Implicated

Implicated

Imagine me, five years old, and scared to death to open my eyes — to take even the bitsiest peep — during prayers at the dinner table, at church services, or weddings. Was it some rule set by my God-fearing mother, a warning from a Sunday school teacher, or just basic intuition? Don’t look or God can’t do His work!

Wherever the habit came from, you’d bet wisely on me gluing my eyelids shut anytime the words “bow your heads” or “let us pray” were uttered by a grownup. Once, I didn’t hear the conclusive “amen” and so sat there, waiting, head balanced on the clenched hands in my lap, until I was shaken awake at the end of a sermon.

I was seven, I think, when it dawned on me: Since I’d never taken even the slightest peek, I had no idea whether anyone else was obeying the rules so staunchly. Or if God Himself ever entered the room and folded his arms, watching everybody as he twirled his white beard of cloud and chuckled at us oblivious mortals.

Seven, and no baby anymore! Rebellion and risk called out to me now, rather than repelling me.

So at Auntie Rae’s funeral, I decided I’d take a good look around when the preacher lifted up his voice to the heavens and asked us all to stand there, like good boys and girls, with our hands wadded up and our eyes tightly squeezed. Just this once.

We were outside, in the cemetery. Uncle Gordy was crying — I hadn’t heard a grownup cry before — and I was hoping for a turn sprinkling some dirt on the casket. Then the preacher said the magic words, and everyone froze, tilted their heads down, and went into that catatonic, divine state.

I shut my eyes at first, too, in case anyone was watching — then, after a spell, squinted at the grass and my dress shoes through trembling, eyelash-blotted slits.

Something glistened, scuttled at my left — slick and silent.
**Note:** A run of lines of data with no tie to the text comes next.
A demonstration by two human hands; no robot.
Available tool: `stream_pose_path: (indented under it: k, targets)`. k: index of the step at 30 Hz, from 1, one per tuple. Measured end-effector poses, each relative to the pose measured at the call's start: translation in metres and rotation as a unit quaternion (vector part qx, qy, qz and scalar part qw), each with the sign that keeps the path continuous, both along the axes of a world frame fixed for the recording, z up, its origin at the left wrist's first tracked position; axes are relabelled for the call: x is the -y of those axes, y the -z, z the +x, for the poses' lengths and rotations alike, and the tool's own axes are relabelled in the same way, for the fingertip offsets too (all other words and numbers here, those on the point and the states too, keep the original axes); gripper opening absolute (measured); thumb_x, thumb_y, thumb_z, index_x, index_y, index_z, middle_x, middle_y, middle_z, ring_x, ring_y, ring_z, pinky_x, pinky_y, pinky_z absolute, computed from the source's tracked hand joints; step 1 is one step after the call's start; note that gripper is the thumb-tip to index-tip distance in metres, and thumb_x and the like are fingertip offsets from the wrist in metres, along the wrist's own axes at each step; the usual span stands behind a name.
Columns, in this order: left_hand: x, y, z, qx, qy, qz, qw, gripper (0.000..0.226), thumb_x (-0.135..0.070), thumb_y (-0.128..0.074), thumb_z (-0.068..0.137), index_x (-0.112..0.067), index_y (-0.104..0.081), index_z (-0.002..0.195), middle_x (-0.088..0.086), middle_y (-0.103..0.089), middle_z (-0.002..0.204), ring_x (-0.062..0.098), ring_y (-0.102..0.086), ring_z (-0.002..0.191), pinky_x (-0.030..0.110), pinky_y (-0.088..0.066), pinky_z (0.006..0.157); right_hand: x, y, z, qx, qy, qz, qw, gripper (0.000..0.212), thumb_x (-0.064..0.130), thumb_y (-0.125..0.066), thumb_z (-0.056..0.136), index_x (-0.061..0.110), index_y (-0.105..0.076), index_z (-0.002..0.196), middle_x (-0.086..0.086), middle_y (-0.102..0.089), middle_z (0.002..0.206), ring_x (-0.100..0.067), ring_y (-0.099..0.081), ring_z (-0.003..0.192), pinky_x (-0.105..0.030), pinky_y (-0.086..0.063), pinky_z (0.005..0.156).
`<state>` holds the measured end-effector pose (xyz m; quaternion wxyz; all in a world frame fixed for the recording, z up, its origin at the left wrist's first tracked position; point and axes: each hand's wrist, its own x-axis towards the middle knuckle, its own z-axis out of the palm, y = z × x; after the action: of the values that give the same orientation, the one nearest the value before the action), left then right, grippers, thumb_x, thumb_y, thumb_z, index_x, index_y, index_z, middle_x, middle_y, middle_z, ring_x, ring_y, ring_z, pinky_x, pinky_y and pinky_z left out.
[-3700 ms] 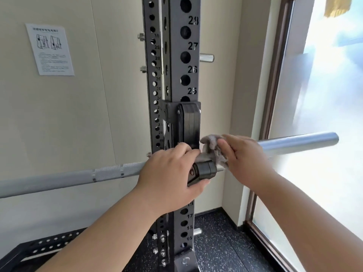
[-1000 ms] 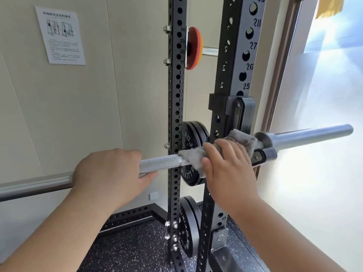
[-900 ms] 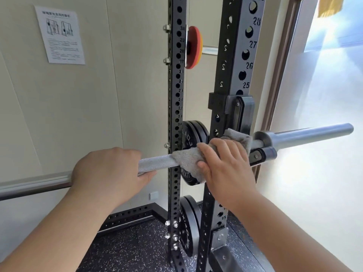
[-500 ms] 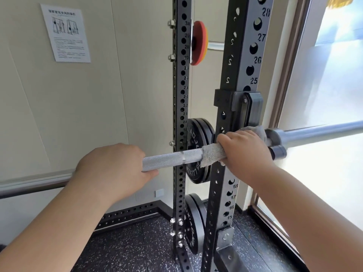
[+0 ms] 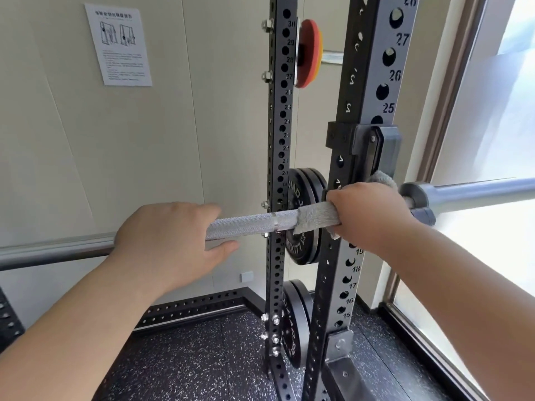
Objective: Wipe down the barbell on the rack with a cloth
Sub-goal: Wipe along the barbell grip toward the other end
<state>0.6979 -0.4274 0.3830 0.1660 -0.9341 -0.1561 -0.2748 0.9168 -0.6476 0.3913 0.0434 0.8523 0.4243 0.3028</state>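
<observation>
Left hand (image 5: 170, 241): reaches in from the lower left and curls round the bar, fingers over the top and thumb underneath.
Right hand (image 5: 367, 215): comes in from the lower right and clenches the cloth against the bar, knuckles up.
Cloth (image 5: 317, 217): grey and fuzzy, wrapped round the shaft. One end shows to the left of the right hand, and a fold sticks up behind it near the hook.
Barbell (image 5: 252, 224): lies across the rack, running from the left edge to the right edge. Its knurled shaft with a smooth ring is bare between the two hands. The thick smooth sleeve (image 5: 477, 192) juts out to the right past the upright.
Near upright (image 5: 362, 82): a black post with large numbered holes, just behind the right hand.
J-hook (image 5: 373, 149): a black bracket on that post, just above the cloth.
Black plates (image 5: 301, 198): stored between the two posts behind the bar, with another plate (image 5: 292, 322) lower down.
Rear upright (image 5: 279, 140): a thinner black post with small numbered holes and bolts.
Orange disc (image 5: 311, 53): sits high up on a peg between the posts.
Floor (image 5: 188, 357): dark speckled rubber.
Notice (image 5: 118, 44): a printed sheet on the beige wall, upper left.
Window (image 5: 498, 125): bright glass along the right side.
</observation>
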Motion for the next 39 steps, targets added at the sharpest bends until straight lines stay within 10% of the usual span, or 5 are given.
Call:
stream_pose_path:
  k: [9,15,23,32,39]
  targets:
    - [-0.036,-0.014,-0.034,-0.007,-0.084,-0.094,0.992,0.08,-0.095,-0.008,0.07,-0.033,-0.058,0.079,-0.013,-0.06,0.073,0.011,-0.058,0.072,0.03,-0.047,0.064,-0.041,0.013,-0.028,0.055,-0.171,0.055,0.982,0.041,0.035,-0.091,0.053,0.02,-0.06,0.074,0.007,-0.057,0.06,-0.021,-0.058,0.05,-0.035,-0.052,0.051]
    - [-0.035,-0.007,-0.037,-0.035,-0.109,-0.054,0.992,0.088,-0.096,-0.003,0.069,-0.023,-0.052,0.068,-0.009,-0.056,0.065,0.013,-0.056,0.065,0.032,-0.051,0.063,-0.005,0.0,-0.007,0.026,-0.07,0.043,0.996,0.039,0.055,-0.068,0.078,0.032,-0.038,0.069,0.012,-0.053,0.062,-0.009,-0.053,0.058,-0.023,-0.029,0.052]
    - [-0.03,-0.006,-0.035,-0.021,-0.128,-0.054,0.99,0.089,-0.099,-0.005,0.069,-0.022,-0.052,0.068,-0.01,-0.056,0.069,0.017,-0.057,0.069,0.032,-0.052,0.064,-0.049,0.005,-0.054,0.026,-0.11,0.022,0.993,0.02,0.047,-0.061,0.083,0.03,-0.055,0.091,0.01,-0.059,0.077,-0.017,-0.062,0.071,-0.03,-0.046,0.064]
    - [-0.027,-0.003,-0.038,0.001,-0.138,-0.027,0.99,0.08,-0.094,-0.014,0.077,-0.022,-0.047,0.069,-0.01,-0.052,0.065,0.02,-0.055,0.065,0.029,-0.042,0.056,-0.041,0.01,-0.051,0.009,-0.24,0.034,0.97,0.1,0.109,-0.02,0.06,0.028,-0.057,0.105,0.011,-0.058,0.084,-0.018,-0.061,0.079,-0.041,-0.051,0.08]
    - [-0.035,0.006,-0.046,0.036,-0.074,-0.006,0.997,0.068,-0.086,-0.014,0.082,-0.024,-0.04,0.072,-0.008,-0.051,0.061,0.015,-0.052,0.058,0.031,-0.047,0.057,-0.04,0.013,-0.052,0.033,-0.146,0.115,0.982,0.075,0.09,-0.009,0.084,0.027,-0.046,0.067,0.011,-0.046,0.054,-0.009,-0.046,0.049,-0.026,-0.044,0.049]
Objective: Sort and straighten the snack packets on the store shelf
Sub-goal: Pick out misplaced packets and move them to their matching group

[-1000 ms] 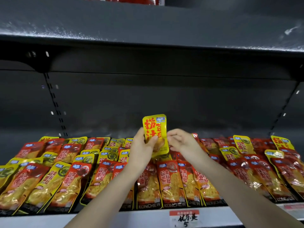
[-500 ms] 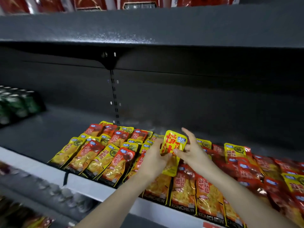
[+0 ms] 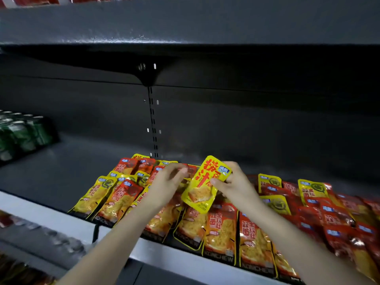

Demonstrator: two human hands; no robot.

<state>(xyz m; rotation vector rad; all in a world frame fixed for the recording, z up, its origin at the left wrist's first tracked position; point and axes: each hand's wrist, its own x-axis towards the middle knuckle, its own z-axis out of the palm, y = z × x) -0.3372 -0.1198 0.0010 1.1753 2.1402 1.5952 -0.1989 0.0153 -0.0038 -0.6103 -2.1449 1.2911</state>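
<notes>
My right hand pinches a yellow snack packet with red characters, holding it tilted above the rows of packets. My left hand hovers just left of it over the packets, fingers loosely curled, holding nothing that I can see. Yellow and red packets lie in overlapping rows on the dark shelf, from the middle to the far right. Orange-red packets fill the front row below my hands.
Green cans stand at the far left of the same shelf, with bare shelf between them and the packets. A dark shelf board hangs overhead. The pale shelf edge runs along the front; a lower shelf shows blurred goods.
The view has swung left and the green cans came into sight. My left hand has let go of the yellow packet, which my right hand now holds alone, tilted to the right.
</notes>
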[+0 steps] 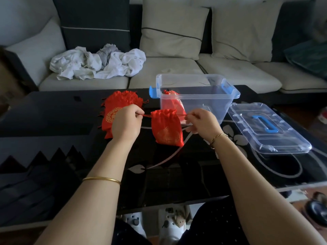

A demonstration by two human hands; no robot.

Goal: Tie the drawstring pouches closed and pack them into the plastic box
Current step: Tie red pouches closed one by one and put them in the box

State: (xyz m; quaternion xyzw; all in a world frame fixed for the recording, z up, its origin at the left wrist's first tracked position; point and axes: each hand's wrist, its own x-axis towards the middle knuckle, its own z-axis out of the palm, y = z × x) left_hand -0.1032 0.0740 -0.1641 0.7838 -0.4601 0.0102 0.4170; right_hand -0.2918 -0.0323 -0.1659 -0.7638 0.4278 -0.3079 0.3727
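Observation:
A red drawstring pouch point(167, 129) with a gold print hangs between my hands above the black table, its mouth gathered. My left hand point(126, 122) pinches the left end of its string, and my right hand point(203, 123) pinches the right end; the string runs taut between them. A pile of several more red pouches point(122, 104) lies behind my left hand. The clear plastic box point(197, 98) with blue latches stands just beyond, with one red pouch point(170, 103) inside at its left end.
The box's clear lid point(267, 128) with a blue handle lies on the table to the right. The black glass table point(177, 174) has a flower pattern. Behind it is a sofa point(177, 71) with crumpled white cloth point(99, 62) and cushions.

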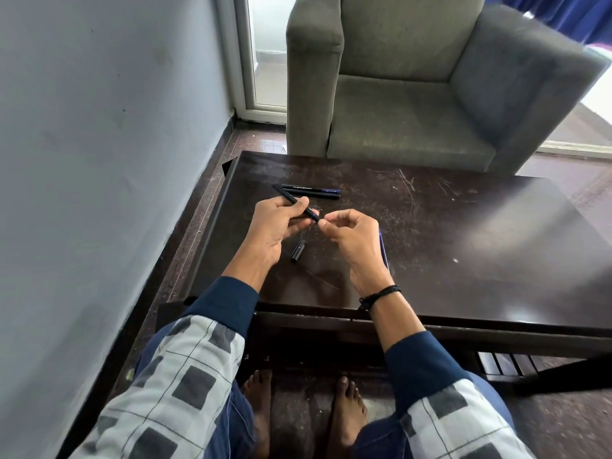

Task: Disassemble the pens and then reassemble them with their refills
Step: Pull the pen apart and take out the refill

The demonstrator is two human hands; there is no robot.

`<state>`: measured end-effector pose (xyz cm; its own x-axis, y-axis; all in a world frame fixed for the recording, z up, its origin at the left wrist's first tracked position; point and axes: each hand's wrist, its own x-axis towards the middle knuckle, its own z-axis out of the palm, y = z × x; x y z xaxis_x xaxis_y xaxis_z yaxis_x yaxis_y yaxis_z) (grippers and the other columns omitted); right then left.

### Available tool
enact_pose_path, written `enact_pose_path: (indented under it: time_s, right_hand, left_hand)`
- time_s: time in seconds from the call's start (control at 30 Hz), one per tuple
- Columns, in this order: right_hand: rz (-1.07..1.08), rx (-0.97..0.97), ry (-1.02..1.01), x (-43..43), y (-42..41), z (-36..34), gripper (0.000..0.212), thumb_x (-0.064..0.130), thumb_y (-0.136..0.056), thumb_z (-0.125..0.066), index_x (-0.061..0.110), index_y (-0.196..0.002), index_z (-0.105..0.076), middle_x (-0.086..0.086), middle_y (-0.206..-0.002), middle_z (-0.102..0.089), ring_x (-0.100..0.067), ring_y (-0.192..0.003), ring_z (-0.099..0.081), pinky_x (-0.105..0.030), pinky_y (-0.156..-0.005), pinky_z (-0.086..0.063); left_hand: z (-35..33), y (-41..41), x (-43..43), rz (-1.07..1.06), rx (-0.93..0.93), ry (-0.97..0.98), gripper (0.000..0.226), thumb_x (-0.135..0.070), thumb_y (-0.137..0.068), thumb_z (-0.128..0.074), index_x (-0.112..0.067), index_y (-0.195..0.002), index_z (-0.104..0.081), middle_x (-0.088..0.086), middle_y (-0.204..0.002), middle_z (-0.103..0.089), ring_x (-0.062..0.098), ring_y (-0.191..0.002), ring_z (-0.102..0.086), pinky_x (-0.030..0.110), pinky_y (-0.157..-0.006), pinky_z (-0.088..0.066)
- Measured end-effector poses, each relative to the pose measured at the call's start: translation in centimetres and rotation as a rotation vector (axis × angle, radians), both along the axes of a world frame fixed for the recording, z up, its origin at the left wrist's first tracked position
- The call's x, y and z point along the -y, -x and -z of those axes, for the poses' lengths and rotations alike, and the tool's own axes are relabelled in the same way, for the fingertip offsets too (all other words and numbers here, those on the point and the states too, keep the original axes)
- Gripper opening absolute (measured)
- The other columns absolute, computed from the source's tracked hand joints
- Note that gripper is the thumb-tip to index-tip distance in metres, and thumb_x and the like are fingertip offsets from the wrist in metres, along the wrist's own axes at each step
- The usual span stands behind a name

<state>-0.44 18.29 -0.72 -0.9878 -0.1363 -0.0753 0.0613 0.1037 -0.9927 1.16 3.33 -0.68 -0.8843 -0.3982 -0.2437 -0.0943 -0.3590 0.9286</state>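
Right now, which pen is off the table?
The black pen gripped in the left hand; the other pens lie on the table beyond.

We can make out one piece of lettering: a light print along the barrel of the far pen lying on the tabletop, which seems to read "OCTANE", though it is small and we cannot be sure. A smaller mark sits on the blue end of that group, too tiny to read.
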Motion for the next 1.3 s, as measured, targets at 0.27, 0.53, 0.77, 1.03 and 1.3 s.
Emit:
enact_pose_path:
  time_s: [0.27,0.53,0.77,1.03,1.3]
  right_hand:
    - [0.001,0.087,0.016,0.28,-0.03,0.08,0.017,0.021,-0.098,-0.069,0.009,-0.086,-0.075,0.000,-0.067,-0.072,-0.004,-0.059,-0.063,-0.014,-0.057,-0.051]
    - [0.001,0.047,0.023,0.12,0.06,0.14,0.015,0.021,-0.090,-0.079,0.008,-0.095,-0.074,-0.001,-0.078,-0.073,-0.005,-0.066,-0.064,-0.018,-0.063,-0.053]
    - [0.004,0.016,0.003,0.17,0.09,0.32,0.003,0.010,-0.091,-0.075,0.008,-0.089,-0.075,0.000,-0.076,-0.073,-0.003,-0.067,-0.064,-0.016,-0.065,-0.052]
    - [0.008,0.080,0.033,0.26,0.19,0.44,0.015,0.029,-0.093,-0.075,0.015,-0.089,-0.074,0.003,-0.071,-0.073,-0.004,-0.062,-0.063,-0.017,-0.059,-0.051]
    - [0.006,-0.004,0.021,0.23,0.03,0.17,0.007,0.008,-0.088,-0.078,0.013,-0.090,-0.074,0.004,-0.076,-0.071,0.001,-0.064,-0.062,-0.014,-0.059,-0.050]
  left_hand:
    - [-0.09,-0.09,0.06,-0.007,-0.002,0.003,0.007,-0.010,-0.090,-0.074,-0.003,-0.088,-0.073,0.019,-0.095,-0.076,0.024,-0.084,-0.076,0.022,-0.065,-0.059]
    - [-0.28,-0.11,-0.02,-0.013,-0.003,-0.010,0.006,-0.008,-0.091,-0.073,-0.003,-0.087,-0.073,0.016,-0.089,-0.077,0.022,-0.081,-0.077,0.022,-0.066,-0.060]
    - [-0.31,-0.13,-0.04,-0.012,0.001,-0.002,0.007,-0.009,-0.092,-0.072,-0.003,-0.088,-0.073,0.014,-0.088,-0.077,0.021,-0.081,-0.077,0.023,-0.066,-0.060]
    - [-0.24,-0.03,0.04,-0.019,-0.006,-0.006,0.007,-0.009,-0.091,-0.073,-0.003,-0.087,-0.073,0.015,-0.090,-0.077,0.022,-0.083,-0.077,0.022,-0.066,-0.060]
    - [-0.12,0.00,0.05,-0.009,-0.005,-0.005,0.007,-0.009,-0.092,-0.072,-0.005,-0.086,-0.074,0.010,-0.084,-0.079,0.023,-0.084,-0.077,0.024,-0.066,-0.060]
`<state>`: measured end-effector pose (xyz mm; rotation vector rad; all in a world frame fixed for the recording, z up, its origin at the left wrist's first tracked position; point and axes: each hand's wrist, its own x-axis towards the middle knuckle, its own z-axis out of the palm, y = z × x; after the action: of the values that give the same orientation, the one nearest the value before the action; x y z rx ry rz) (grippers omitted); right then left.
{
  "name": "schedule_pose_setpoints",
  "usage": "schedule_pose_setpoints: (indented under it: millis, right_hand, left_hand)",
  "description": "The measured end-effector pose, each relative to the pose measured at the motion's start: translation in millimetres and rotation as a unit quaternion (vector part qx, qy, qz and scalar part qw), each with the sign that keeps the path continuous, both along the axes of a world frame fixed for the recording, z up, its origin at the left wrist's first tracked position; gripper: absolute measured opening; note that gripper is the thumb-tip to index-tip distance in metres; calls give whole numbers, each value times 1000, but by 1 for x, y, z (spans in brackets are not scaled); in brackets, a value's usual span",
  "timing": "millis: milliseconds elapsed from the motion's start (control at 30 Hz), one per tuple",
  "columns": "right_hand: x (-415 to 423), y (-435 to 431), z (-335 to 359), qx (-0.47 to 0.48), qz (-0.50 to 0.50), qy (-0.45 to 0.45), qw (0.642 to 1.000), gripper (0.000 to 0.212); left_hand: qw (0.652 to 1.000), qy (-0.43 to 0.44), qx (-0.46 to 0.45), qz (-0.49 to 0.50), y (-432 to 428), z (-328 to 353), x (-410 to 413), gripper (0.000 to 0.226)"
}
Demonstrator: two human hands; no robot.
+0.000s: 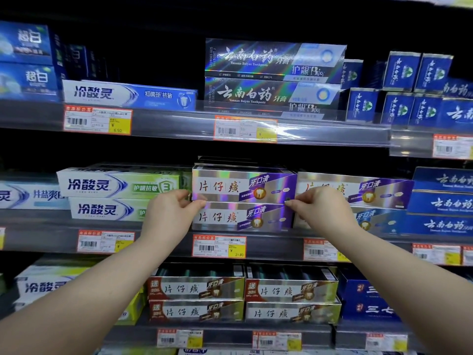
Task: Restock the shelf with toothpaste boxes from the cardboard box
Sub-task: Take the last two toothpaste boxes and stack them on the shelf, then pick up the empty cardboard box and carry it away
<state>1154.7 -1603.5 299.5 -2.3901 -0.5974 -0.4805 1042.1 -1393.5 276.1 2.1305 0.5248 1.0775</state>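
Our left hand (170, 213) and right hand (320, 208) pinch a silver-purple toothpaste box (243, 187) by its ends at the front edge of the shelf (273, 245); uneven pushing could topple it.

we see a red-edged price label (219, 246) reading 21.80 just below and right of the left hand (170, 213). left of that hand lie white and green cartons (120, 185). well right of the right hand (320, 208) are dark blue cartons (442, 201). above both hands runs a clear plastic rail (179, 124).
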Motion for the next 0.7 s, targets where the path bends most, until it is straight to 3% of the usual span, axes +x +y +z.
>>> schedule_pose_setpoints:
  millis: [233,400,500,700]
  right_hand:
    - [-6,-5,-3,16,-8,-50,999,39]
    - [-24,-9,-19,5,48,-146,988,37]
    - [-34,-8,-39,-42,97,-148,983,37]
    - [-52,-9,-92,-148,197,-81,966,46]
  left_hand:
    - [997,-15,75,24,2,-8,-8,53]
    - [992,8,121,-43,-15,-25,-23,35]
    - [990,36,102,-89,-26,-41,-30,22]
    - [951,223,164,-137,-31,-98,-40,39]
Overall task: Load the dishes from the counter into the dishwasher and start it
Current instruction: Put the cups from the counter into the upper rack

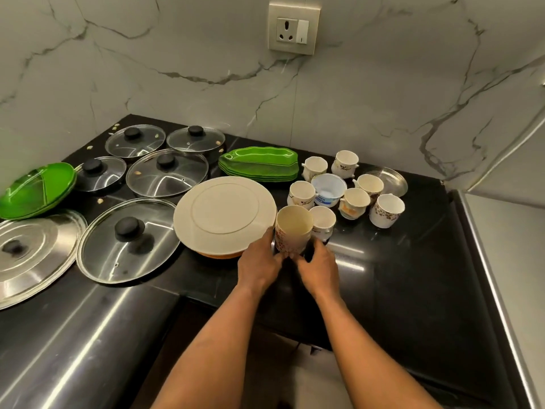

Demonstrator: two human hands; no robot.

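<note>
On counter [398,261] | left hand [259,264], right hand [320,265] grip patterned mug [293,231] | tub [328,190] label unreadable

Left hand [259,264] and right hand [320,268] around patterned mug [293,231]

A white-grey marble wall [206,69] with dark veins fills the upper half, from nine o'clock round to three. At twelve o'clock it carries a square socket plate [294,28], with a white switch [302,31] on the plate's right side. Small pale scraps [90,147] lie at ten o'clock near the wall's foot; what they are I cannot tell. At three o'clock there is a grey matt panel [507,231].
</note>
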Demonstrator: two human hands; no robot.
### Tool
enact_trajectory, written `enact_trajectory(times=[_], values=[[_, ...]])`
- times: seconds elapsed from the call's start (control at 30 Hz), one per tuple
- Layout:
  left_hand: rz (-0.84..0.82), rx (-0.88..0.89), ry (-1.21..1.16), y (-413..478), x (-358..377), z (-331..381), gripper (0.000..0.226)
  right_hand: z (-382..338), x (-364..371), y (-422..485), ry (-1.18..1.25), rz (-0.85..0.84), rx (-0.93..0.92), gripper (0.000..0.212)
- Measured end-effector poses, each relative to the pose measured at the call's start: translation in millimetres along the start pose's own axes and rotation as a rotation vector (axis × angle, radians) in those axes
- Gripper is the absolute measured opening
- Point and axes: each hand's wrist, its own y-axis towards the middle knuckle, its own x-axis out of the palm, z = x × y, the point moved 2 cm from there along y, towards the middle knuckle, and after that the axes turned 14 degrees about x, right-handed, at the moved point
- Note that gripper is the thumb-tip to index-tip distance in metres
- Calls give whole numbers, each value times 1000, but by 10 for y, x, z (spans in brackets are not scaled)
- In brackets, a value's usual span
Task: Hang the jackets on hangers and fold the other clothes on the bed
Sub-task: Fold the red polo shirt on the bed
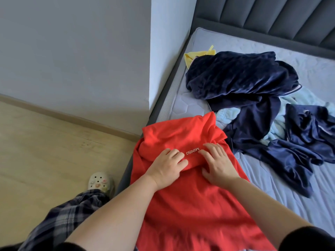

My eyes popped open.

There was an imp hanging onto my mother, its twiggy legs wrapped around her forearm, its weird weenie and filthy butt smooshed against her skin. It gave me a cocky little wink and in a swift, skillful move, swiped the expensive watch right off her wrist. I’d still been holding her hand but let go now, revolted, terrified the creature would skitter onto me next.

And Mom, pious to a fault, didn’t open her eyes. A better Christian than me!

The imp flashed its bulging pink eyes to and fro, jerking its head like a bird. I looked around, too, as the pastor continued:

“…and welcome her at long last into your fold, O Lord…”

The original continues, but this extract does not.